The HSE was in the news yesterday when a report prepared for the organisation itself last year became public which showed how money is spent and wasted within the HSE.
The HSE is a Frankenstein’s monster of former regional health boards that were cobbled together in the vain hope of achieving those illusive goals of so many mergers: you know, the good stuff like synergies and economies of scale. Of course, in fact what happened was an explosion in the ranks of middle management within the new organisation, out of all proportion to the front line staff actually required to deliver health care services to the public. And this middle management is for the most part completely anonymous and unaccountable.
The HSE’s attitude to court proceedings exemplifies this. There was a little reported incident in the Supreme Court back in April where an appeal by the HSE of a High Court decision came on for hearing.
The original case was a District Court case in which a mother had had her children taken from her by the HSE when it applied for an order ex-parte (that means without having given any notice to her or allowing her to be heard at the initial court application). After the order removing the children had been made ex-parte, the mother had an opportunity to put her side of the case (she engaged lawyers for the purpose) and her children were ultimately returned to her in proceedings that involved 9 court appearances.
The mother sought to have her lawyers’ costs paid by the HSE. The HSE objected.
The mother was poor and the HSE argued that she would have qualified for legal aid if she had applied for it. The HSE’s perverse reasoning was that if the mother would have qualified for legal aid but choose to retain lawyers privately, the HSE should not be obliged to have to pay her lawyers costs of the draconian proceedings to remove her children which had been brought unsuccessfully by the health service.
Think about this for a moment; if the woman had not been poor and had not qualified for legal aid, the HSE would have had no argument. She would have been entitled to chose whoever she liked as lawyers and would have been obliged to pay them. And the HSE would have been liable for their costs of the unsuccessful proceedings.
However, because she was poor the HSE felt she should not have had that choice and should have been obliged to pursue her case through legal aid. (In case you’ve never had to deal with legal aid, it is a system that is ridiculously under-resourced and over-worked and extraordinarily slow as a result. if your kids were taken from you, you might not wish to take your chances on however long it might take the legal aid system to get to you.)
Anyway, the High Court saw through all of this and found among other things that the HSE’s argument effectively meant persons of limited means would have to justify their choice of lawyer in a way wealthier people would not despite, or because of, the fact they were not seeking State assistance.
But that High Court decision was in April 2013; last year.
In April of THIS year, the appeal of that decision came before the Supreme Court. Yes, you read that correctly: the HSE appealed that decision to the Supreme Court.
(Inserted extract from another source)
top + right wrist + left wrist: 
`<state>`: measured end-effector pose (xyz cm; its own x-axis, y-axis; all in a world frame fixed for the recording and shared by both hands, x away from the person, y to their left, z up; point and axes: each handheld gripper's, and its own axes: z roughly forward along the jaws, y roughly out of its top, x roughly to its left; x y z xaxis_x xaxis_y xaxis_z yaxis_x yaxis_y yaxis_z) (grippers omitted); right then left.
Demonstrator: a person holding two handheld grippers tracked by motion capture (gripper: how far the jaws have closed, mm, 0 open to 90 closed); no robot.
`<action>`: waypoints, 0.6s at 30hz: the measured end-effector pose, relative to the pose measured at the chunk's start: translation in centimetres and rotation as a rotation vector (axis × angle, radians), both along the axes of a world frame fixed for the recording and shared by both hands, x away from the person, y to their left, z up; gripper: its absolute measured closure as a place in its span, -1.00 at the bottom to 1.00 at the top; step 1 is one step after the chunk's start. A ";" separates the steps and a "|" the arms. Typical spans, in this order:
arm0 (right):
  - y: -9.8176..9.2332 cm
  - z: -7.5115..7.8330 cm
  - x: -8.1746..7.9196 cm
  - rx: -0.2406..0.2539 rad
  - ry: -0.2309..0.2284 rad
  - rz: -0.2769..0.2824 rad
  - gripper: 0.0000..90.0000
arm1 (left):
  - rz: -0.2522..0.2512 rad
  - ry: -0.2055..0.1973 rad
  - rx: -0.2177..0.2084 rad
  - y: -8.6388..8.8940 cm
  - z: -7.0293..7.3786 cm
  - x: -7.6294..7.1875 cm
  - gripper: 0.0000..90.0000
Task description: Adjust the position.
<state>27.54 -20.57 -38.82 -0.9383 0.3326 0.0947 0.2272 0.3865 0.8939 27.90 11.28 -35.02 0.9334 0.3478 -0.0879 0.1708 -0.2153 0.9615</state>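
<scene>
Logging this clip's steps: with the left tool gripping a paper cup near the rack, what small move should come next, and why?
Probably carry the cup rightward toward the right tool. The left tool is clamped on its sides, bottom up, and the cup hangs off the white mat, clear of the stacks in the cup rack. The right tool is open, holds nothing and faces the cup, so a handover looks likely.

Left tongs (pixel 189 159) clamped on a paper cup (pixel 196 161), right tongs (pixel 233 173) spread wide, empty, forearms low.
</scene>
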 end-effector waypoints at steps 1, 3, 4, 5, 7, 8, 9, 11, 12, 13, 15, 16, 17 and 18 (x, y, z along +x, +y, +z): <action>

In the meantime, the District Court had granted the mother her costs pursuant to the High Court decision and in any event there had never been any factual evidence provided to the District Court in the first place in relation to the mother’s means, it was simply taken for granted that she was of limited means.
On 29th April of this year the appeal opened before what must have been a quite puzzled 5 judge Supreme Court.
At the outset of the appeal, several of the Supreme Court judges made clear the issues before the court were confined to the particular facts of this case and there was no factual basis for the claims by the HSE concerning the mother’s entitlement to legal aid, including no evidence before the District Court the mother would have qualified for legal aid.
Mr Justice Adrian Hardiman remarked that this appeal was being run at public expense, but the issue the HSE wanted decided was not set out in the case stated from the District Court.
Before anybody said anything, before any legal arguments whatsoever were made in the appeal, the lawyers for the HSE asked for (and were given) a moment to take instructions from their client.
They returned to advise the Supreme Court that the appeal was being withdrawn.
But that is not the end of the story. In the meantime, there were 24 OTHER cases that the HSE had appealed from the District Court to the Circuit Court pending the outcome of the Supreme Court appeal in case above. All of which presumably fell away after this case was withdrawn, but not without considerable delay, uncertainty and considerable expense of each of the parties (and remember each of these cases concerned a family threatened with having children in care of the health service). The full details are here.
This may seem like a tale, told by an idiot, full of sound and fury, but signifying nothing. However, it is but the merest glimpse into the bizarre reality that is litigation in the world of the HSE.
Citizens’ rights, lives and liberties are continually being put at stake by the decisions of people who are completely unaccountable to anyone and are very rarely the subject of scrutiny and it is all done at exorbitant cost with obscene waste while on the face of it (as was the case in this case) the justification for everything is the saving of money and reduction of cost.
Do not be surprised as the nightmare that is the HSE keeps on recurring.